По дороге домой Александр почти ничего не говорил. Он помог Хадассе выбраться из паланкина и дойти до дверей дома. Рашид увидел их еще сверху и встречал их. Он взял Хадассу на руки и поднял ее по ступеням в главное помещение. Там он осторожно поставил ее на ноги. Она прошла к дивану и села, потирая свою больную ногу.
Александр налил немного вина и протянул ей. Она сняла покрывало и глотнула прохладной жидкости.
— Какая же жизнь может обитать в этой женщине, заключенной в тело, которое не функционирует? — спросил Александр, дав, наконец, волю своему гневу. Он налил себе кубок фалернского вина. — Было бы лучше, если бы она умерла. По крайней мере, ее душа была бы свободна, а не мучилась бы в этом бесполезном панцире человеческого организма.
— Но она свободна, мой господин.
— Как ты можешь так говорить? Она еле двигается, не может ходить. Не может произнести ни одного членораздельного слова. Все, что она пытается сказать, превращается в какой-то бессмысленный лепет. Она только может двигать левой рукой и ногой, да моргать глазами. И нет практически никаких шансов на то, что она снова научится делать что-то еще.
Хадасса улыбнулась.
— Я никогда не чувствовала себя такой свободной, как в те минуты, когда просидела в запертой камере в ожидании смерти на арене. В той тьме со мной был Бог, точно так же, как Он с ней сейчас.
— Но какая польза от нее кому-либо из людей, даже самой себе?
Хадасса подняла голову, и ее темные глаза засверкали.

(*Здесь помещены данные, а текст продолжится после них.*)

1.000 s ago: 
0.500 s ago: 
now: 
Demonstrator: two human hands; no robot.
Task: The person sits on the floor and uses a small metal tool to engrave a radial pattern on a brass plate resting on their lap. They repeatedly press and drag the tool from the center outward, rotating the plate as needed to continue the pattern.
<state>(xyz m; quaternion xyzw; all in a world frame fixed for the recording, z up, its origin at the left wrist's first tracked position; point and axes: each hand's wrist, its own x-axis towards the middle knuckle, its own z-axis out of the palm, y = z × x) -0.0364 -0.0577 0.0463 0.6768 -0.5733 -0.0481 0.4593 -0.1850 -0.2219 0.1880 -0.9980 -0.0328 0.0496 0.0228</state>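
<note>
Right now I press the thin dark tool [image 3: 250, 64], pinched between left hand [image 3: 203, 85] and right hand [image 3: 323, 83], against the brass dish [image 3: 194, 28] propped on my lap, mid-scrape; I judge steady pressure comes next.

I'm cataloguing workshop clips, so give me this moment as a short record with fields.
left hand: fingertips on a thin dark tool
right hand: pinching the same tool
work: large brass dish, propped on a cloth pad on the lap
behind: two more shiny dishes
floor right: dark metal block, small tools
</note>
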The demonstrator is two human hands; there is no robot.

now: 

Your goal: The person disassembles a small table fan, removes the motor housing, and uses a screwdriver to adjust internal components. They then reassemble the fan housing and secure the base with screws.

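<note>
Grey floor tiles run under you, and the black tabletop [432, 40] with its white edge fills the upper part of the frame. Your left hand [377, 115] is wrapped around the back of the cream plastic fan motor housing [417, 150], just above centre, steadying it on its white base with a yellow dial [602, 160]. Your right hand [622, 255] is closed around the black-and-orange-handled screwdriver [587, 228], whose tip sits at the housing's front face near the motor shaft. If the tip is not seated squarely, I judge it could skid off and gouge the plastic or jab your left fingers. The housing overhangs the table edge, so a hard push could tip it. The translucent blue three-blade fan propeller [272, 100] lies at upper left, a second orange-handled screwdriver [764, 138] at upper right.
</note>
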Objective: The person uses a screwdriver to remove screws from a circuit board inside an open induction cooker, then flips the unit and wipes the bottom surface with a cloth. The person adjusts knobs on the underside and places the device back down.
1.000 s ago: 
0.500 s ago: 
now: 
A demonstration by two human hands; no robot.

— Кто ты такой, чтобы рассуждать, есть от нее польза или нет? Она жива! Разве этого мало? — Хадасса с трудом справилась с охватившим ее гневом и попробовала убедить врача: — У Бога есть относительно нее какой-то план.
— Не понимаю, какой план можно осуществить при ее положении? И что это будет за жизнь, Рафа?
— Та жизнь, которую ей дал Бог.
— А не кажется ли тебе, что было бы куда разумнее положить конец ее страданиям, чем продлевать ее жизнь в нынешнем состоянии?
— Ты как-то сказал, что только Бог решает, жить человеку или умереть. Неужели ты с тех пор передумал? Неужели ты думаешь, что тебе, или другому врачу, дано решать, жить ей или нет? Убийство никогда не может быть актом милосердия, мой господин.